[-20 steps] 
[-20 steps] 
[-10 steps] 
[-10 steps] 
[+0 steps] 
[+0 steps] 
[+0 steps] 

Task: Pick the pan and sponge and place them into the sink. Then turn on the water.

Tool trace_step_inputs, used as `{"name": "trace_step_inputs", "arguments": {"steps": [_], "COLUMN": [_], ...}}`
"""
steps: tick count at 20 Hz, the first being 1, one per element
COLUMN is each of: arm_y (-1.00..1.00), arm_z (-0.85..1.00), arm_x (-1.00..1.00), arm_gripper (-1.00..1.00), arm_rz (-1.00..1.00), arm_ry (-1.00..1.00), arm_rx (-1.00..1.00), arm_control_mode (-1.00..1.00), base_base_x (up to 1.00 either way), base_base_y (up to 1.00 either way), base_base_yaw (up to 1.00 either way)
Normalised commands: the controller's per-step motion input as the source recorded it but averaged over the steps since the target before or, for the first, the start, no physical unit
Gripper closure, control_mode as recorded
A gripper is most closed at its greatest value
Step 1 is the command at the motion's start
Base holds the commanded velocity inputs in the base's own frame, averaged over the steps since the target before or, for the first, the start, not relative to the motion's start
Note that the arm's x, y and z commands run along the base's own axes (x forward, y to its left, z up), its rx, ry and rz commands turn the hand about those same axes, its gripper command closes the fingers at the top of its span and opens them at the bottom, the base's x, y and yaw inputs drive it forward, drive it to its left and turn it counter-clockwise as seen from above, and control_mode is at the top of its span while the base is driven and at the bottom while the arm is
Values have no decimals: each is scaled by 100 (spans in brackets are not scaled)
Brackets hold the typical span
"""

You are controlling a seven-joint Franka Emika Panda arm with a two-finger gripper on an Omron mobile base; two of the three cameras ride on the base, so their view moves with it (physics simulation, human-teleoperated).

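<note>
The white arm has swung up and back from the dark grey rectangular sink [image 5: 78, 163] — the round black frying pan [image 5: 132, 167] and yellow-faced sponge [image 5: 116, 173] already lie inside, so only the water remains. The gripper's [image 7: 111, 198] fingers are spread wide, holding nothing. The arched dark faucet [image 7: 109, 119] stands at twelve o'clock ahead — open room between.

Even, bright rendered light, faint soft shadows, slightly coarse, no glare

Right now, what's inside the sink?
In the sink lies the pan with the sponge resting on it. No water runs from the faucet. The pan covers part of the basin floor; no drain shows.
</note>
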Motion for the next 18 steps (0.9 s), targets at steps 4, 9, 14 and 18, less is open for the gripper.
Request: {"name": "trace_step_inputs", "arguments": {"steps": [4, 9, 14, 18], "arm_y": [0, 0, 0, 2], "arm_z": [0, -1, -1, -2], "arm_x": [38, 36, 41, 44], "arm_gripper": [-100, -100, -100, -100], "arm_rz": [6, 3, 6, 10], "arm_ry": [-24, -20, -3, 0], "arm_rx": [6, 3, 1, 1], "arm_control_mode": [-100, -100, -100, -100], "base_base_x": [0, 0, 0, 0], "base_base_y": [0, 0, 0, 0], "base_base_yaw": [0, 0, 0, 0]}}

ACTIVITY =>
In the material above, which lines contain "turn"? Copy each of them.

RESULT OF THE TASK =>
Task: Pick the pan and sponge and place them into the sink. Then turn on the water.
Note that the arm's x, y and z commands run along the base's own axes (x forward, y to its left, z up), its rx, ry and rz commands turn the hand about those same axes, its gripper command closes the fingers at the top of its span and opens them at the bottom, the base's x, y and yaw inputs drive it forward, drive it to its left and turn it counter-clockwise as seen from above, and control_mode is at the top of its span while the base is driven and at the bottom while the arm is

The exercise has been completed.